PROBLEM TO WORK ON: The line containing "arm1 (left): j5" marks the end: output every line of the data up to it, and that line too, exactly as written.
○ ○ ○ ○ ○ ○ ○
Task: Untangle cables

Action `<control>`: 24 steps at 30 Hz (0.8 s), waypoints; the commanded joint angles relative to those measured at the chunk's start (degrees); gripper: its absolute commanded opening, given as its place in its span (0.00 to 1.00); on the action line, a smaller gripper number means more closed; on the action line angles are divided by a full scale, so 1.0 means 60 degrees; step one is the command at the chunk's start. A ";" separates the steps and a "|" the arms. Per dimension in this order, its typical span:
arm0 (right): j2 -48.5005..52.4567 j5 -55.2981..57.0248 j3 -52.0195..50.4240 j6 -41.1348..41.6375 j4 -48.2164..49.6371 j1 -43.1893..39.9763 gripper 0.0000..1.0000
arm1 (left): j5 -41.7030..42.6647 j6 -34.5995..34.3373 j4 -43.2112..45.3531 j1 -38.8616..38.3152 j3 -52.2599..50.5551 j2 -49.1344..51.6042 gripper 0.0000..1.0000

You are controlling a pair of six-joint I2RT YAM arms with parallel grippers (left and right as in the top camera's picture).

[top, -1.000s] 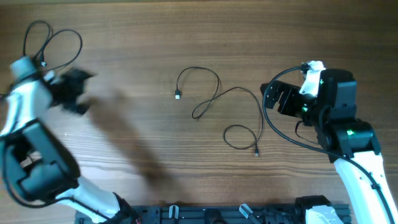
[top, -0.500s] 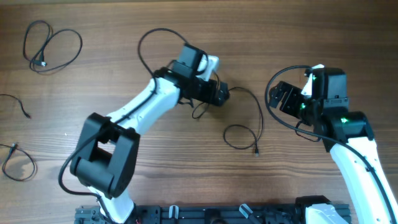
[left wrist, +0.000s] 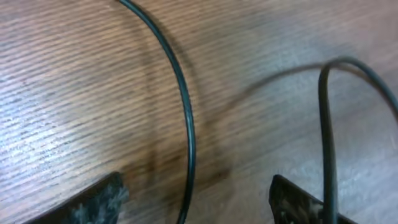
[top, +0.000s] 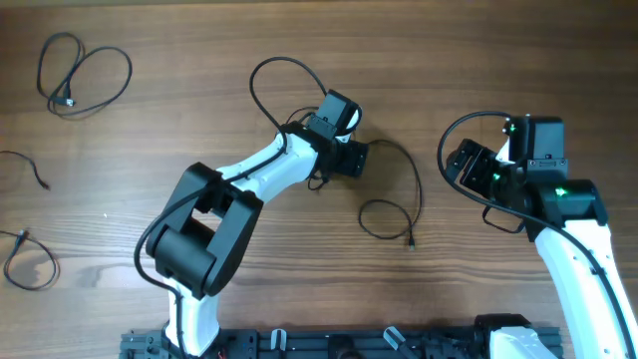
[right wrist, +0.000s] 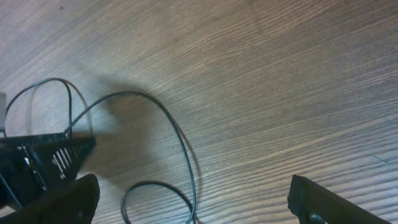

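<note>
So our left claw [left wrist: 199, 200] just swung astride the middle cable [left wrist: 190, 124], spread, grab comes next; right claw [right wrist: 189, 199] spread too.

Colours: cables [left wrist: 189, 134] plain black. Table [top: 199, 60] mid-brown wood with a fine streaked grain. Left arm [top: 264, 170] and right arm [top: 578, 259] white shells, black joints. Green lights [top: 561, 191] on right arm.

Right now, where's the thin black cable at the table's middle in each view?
Overhead: thin black cable right of centre, running from the left hand to a loop.
Left wrist: cable curves down mid-frame between that hand's tips.
Right wrist: arcs through left-centre.
Shared landmark: left hand, at right wrist's left edge.
</note>
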 commanded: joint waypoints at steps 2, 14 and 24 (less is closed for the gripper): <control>0.0036 0.0222 0.0011 -0.0229 -0.0084 -0.0033 1.00 | -0.0098 -0.0943 0.0036 -0.0062 -0.0004 0.0277 0.04; 0.0040 0.0219 0.0011 -0.0208 -0.0044 -0.0033 1.00 | -0.0204 -0.1107 -0.3056 0.2794 0.0601 -0.4717 0.04; 0.0040 0.0178 0.0011 -0.0124 -0.0113 -0.0033 1.00 | -0.1526 -0.1180 -0.4586 0.5566 0.0601 -0.5355 0.04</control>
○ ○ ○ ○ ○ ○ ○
REPLY TO THE TASK:
Task: Untangle cables

Action `<control>`: 24 steps at 30 Hz (0.8 s), waypoints; the commanded joint angles relative to those measured at the chunk's start (degrees); gripper: its absolute commanded opening, given as its place in its span (0.00 to 1.00); on the action line, a smaller gripper number means more closed; on the action line angles are divided by a full scale, so 1.0 means 60 degrees; step one is the command at the chunk's start. A ";" separates the steps and a "|" the arms. Per dimension in this order, its typical span:
arm0 (right): j2 -48.5005..52.4567 j5 -55.2981..57.0248 j3 -52.0195..50.4240 j6 -41.1348..41.6375 j4 -48.2164..49.6371 j1 -43.1893..39.9763 gripper 0.0000..1.0000
arm1 (left): j5 -41.7030..42.6647 j6 -34.5995..34.3373 j4 -43.2112..45.3531 j1 -38.8616..38.3152 j3 -52.2599..50.5551 j2 -49.1344..51.6042 gripper 0.0000..1.0000

The work on the exercise is done.